▶ _WHAT YOU SHOULD DO_:
Once you reach the line with "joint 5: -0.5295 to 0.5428" in the material below, copy each line exactly up to and including the line with "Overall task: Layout", and skip the pictures.
▼▼▼
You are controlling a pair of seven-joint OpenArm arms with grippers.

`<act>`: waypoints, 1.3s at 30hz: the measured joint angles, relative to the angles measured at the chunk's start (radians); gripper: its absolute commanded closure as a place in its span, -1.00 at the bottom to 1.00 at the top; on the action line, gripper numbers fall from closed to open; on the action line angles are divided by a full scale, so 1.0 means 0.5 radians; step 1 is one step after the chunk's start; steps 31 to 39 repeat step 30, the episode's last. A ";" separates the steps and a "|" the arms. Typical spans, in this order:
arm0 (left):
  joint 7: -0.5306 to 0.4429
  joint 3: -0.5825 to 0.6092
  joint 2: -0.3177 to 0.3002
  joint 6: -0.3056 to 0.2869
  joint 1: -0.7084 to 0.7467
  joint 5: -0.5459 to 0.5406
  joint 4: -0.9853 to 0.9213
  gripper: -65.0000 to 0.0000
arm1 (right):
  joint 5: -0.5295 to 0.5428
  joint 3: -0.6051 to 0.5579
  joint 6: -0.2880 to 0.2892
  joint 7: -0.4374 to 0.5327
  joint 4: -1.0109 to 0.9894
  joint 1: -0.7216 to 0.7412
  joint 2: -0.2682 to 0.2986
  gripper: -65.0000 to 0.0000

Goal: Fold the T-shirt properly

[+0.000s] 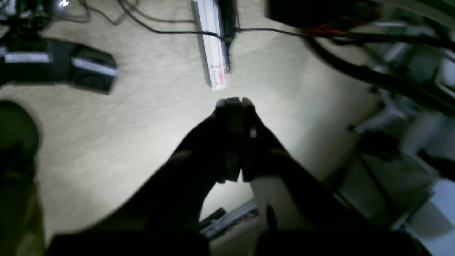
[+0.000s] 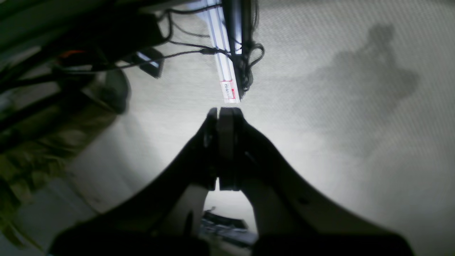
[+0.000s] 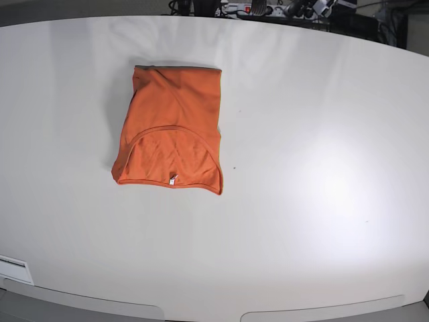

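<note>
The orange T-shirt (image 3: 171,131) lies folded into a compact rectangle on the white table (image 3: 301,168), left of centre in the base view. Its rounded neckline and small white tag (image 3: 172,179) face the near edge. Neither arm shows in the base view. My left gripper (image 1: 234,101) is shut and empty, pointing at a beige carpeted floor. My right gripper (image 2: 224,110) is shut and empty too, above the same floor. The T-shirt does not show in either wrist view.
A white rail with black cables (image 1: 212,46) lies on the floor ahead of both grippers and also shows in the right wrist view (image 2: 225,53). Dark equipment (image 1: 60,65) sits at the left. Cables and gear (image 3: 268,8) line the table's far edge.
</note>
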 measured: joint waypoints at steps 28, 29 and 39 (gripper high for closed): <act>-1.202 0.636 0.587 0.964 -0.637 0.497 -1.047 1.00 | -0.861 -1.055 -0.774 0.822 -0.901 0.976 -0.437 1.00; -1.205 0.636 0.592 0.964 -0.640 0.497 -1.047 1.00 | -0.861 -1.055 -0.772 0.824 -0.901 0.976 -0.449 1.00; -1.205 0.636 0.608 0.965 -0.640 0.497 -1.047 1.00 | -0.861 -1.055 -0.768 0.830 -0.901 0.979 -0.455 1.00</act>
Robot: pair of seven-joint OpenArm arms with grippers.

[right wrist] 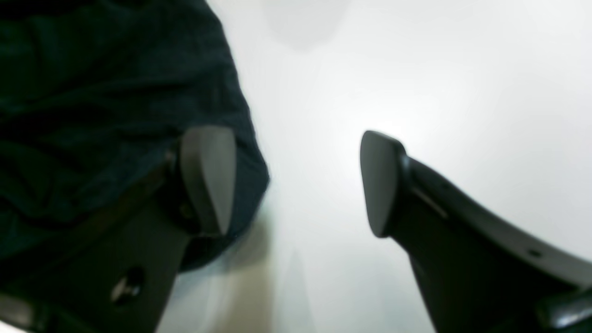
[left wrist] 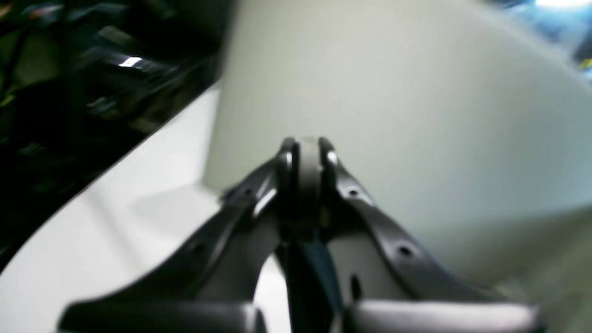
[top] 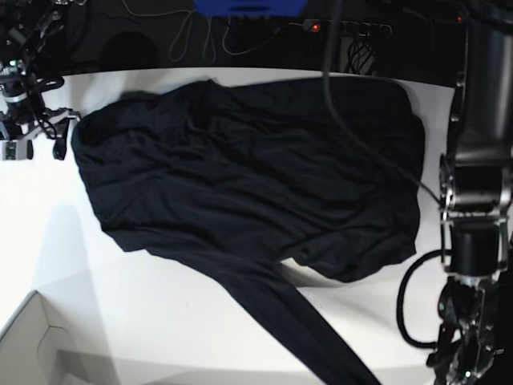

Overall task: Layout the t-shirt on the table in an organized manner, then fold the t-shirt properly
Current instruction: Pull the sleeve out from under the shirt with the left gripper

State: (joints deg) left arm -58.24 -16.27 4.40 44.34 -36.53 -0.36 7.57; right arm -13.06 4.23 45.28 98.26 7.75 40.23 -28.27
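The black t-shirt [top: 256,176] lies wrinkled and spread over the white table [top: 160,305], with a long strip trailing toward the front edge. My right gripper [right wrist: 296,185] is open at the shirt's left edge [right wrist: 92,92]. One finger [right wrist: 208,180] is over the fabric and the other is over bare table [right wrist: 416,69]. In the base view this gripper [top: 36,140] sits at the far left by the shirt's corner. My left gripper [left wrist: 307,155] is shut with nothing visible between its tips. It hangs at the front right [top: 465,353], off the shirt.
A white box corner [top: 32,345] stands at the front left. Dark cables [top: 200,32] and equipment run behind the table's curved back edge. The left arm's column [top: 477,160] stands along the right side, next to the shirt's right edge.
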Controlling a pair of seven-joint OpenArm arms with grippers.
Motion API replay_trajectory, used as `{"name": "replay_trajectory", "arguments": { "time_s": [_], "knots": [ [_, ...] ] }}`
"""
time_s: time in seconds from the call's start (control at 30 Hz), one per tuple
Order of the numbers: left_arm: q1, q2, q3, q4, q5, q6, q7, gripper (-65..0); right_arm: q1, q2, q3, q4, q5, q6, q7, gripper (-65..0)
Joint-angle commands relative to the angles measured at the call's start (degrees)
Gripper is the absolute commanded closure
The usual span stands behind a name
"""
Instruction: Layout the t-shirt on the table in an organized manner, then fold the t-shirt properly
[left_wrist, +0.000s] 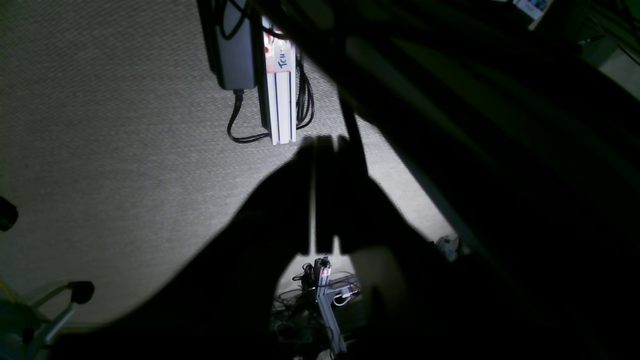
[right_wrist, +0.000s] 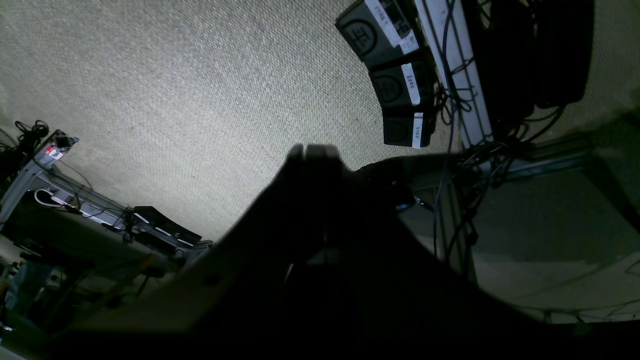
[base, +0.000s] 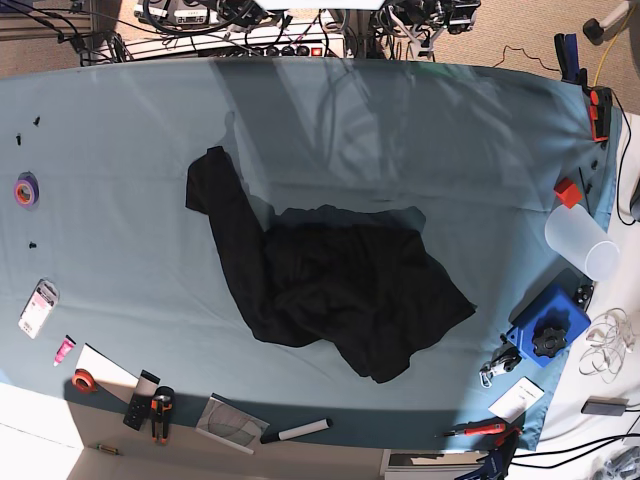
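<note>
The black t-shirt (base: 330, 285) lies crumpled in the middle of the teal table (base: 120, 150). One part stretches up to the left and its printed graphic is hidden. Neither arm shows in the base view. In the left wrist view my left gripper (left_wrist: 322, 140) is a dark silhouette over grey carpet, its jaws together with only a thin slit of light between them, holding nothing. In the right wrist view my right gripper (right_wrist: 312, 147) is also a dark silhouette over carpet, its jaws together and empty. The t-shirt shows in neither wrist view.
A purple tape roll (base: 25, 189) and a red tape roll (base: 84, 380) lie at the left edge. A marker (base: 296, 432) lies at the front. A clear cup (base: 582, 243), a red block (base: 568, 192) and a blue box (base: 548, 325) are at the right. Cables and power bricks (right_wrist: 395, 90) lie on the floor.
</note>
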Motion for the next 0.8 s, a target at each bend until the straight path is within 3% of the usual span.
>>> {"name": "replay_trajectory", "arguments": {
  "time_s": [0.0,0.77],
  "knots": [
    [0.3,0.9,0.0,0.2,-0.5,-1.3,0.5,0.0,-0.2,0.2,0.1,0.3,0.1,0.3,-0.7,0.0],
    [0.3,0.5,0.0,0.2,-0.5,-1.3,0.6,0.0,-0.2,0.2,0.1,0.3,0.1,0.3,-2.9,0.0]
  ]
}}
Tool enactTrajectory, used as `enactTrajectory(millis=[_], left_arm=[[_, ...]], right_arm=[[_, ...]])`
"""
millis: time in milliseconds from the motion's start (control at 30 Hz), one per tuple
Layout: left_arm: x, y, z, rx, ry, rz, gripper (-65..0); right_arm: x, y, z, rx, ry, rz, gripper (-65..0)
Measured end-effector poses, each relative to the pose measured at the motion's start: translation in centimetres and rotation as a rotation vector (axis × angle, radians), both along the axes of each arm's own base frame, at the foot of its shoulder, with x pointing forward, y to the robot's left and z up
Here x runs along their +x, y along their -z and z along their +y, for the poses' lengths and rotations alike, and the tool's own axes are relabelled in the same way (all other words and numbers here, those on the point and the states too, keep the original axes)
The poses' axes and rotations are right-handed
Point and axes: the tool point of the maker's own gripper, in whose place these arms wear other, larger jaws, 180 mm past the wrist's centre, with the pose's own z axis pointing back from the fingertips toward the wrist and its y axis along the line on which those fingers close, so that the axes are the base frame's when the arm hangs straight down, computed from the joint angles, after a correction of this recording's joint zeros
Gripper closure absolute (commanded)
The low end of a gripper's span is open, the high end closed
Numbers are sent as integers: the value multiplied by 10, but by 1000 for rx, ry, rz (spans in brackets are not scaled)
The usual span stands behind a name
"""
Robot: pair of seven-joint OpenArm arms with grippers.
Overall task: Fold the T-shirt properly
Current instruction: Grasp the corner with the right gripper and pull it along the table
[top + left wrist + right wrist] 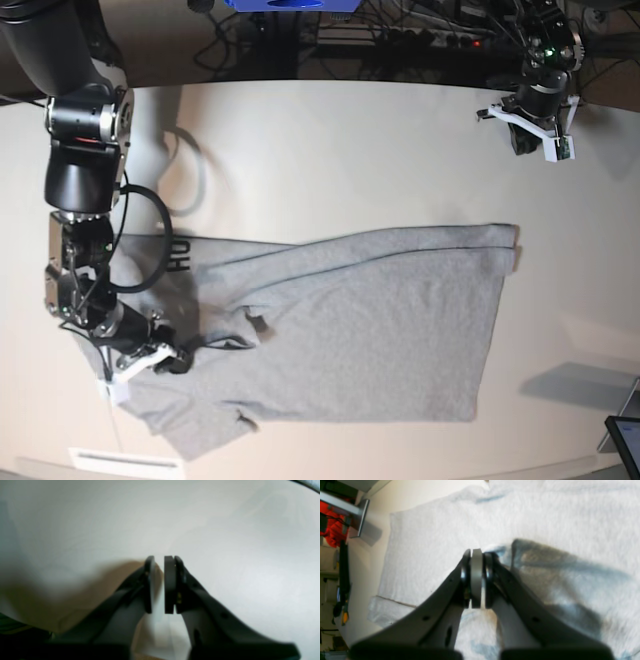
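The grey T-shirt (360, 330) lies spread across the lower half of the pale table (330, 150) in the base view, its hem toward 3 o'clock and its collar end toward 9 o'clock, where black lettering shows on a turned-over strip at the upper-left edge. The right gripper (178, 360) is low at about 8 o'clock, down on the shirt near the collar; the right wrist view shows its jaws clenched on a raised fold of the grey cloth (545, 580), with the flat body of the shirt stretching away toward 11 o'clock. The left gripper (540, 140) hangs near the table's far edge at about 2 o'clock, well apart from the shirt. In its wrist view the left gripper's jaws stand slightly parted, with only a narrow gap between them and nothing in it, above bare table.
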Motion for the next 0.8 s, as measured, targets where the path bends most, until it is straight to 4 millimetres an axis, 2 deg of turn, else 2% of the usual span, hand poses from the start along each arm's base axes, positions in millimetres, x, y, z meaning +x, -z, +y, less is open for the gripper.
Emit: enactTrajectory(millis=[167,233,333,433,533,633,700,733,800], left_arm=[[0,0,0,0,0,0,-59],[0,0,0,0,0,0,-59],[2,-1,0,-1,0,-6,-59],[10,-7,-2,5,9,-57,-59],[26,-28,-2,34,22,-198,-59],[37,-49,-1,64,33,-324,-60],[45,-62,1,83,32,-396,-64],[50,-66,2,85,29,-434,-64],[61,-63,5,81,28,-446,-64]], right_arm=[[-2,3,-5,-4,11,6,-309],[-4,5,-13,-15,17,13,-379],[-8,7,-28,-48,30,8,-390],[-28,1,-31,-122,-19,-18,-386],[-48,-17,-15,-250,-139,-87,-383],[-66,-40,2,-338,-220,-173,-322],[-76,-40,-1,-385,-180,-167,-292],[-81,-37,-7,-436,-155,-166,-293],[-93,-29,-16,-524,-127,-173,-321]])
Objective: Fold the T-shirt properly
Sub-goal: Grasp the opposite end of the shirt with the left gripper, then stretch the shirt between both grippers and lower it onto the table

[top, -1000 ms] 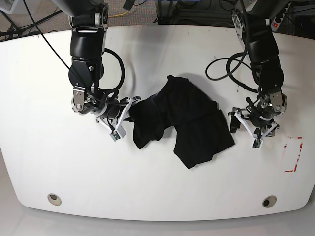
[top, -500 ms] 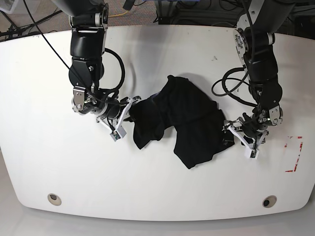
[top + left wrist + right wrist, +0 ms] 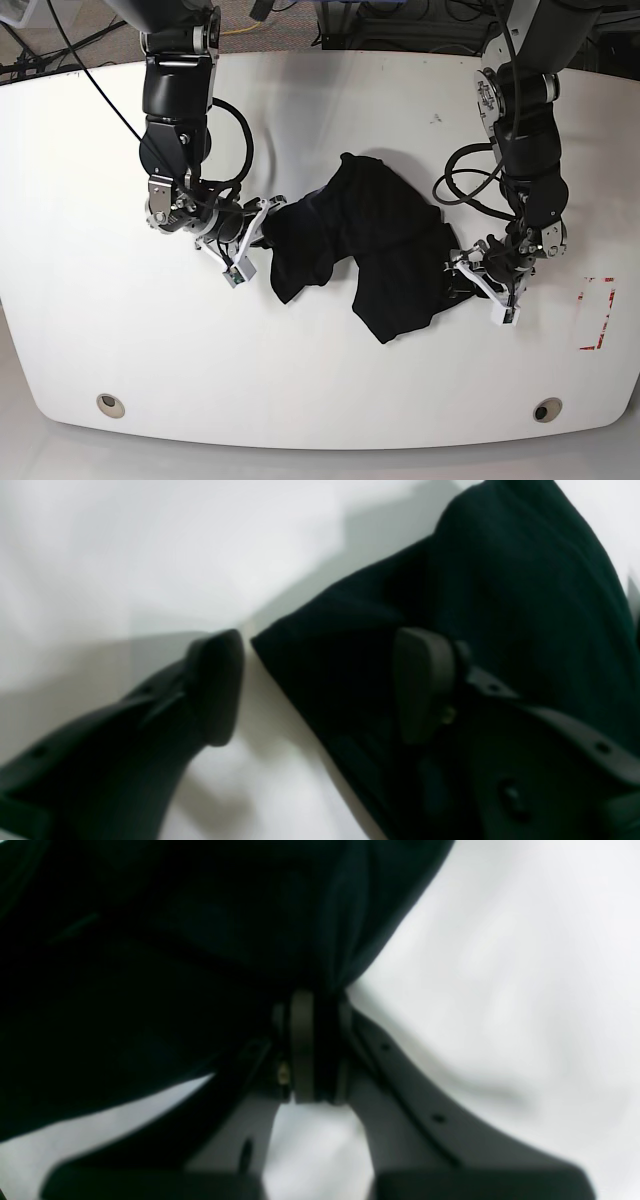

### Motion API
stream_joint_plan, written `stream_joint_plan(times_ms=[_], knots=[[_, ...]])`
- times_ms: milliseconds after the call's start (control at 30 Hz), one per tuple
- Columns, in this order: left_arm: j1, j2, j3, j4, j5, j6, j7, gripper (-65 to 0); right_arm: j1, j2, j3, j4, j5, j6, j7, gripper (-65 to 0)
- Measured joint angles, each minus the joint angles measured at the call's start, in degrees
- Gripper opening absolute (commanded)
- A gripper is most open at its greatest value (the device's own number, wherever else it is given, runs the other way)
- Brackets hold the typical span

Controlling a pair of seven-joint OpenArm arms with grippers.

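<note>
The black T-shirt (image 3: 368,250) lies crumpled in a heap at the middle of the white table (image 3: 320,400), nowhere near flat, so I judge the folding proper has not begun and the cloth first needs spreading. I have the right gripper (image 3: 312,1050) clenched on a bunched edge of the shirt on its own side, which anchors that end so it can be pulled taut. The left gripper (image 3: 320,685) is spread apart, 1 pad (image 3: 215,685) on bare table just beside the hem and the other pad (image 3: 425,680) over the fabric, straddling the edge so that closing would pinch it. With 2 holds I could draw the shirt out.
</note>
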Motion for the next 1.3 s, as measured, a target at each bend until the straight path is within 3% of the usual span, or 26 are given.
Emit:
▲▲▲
▶ _REPLY TO THE TASK_:
  joint 5: -0.5295 to 0.5428
  joint 3: -0.6051 to 0.5579
  joint 6: -0.2880 to 0.2892
  joint 7: -0.4374 to 0.5327
  joint 4: -1.0109 to 0.9894
  joint 1: -0.7216 to 0.7412
  joint 2: -0.2682 to 0.2986
  gripper: -65.0000 to 0.0000

Goal: Fold the T-shirt properly

[+0.000s] 
[+0.000s] 
[+0.000s] 

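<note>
The orange T-shirt (image 3: 171,131) lies folded into a compact rectangle on the white table (image 3: 301,168), left of centre in the base view. Its rounded neckline and small white tag (image 3: 172,179) face the near edge. Neither arm shows in the base view. My left gripper (image 1: 234,101) is shut and empty, pointing at a beige carpeted floor. My right gripper (image 2: 224,110) is shut and empty too, above the same floor. The T-shirt does not show in either wrist view.
A white rail with black cables (image 1: 212,46) lies on the floor ahead of both grippers and also shows in the right wrist view (image 2: 225,53). Dark equipment (image 1: 60,65) sits at the left. Cables and gear (image 3: 268,8) line the table's far edge.
</note>
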 measured: joint waypoints at steps 28, 29 and 39 (gripper high for closed): <act>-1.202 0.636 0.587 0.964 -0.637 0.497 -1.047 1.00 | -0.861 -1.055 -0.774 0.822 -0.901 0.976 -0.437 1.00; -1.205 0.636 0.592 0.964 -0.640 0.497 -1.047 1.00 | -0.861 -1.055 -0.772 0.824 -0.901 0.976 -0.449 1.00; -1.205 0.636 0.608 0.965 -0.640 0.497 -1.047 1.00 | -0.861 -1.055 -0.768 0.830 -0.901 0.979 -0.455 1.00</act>
Robot: pair of seven-joint OpenArm arms with grippers.

[right wrist] 
[left wrist] 
[top] 

Overall task: Layout the t-shirt on the table in an organized manner, then fold the t-shirt properly

No additional answer is expected.